(Task to complete): Only lines with the string "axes" should be returned from the data below.
'''
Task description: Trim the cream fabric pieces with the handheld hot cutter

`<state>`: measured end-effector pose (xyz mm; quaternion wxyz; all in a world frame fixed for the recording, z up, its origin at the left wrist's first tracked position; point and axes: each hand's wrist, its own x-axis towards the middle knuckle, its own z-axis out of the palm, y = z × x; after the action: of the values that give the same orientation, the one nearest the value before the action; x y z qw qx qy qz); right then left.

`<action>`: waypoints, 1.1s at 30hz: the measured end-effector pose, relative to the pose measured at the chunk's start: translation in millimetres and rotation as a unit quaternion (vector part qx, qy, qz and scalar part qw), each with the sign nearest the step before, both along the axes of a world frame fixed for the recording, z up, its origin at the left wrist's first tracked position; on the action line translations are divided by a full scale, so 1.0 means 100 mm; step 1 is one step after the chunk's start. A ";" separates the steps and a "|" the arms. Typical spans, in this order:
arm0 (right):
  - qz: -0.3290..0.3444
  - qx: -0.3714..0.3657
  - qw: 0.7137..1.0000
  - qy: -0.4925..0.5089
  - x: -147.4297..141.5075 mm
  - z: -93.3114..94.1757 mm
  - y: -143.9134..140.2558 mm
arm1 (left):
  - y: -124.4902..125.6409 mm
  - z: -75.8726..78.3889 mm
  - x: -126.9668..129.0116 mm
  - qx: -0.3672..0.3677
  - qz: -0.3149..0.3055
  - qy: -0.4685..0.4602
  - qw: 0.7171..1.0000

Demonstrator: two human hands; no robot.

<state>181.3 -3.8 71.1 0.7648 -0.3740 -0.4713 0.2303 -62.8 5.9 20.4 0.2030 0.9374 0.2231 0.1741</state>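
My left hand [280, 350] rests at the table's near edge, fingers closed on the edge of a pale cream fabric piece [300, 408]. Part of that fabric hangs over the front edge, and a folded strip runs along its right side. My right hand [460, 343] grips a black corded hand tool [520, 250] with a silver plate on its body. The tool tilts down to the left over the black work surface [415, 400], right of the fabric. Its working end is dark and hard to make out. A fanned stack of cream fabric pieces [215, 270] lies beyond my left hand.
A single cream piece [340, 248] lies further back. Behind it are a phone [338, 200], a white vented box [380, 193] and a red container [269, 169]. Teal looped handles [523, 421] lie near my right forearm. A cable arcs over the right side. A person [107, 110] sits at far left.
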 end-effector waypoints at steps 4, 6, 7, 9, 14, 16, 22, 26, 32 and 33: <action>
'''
(The answer):
`<state>`: measured end-effector pose (xyz mm; quaternion wxyz; all in a world frame fixed for the recording, z up, its origin at the left wrist's first tracked position; point and axes: each hand's wrist, its own x-axis towards the middle knuckle, its own z-axis out of the palm, y = z × x; after the action: of the values that give the same orientation, the one nearest the value before the action; x y z qw qx qy qz); right then left.
`<action>`: waypoints, 1.1s at 30hz: the measured end-effector pose, relative to the pose measured at the chunk's start: translation in millimetres and rotation as a unit quaternion (vector part qx, qy, qz and scalar part qw), each with the sign nearest the step before, both along the axes of a world frame fixed for the recording, z up, its origin at the left wrist's first tracked position; on the action line translations are divided by a full scale, so 1.0 means 100 mm; step 1 is one step after the chunk's start. A ";" separates the steps and a "|" the arms. Typical spans, in this order:

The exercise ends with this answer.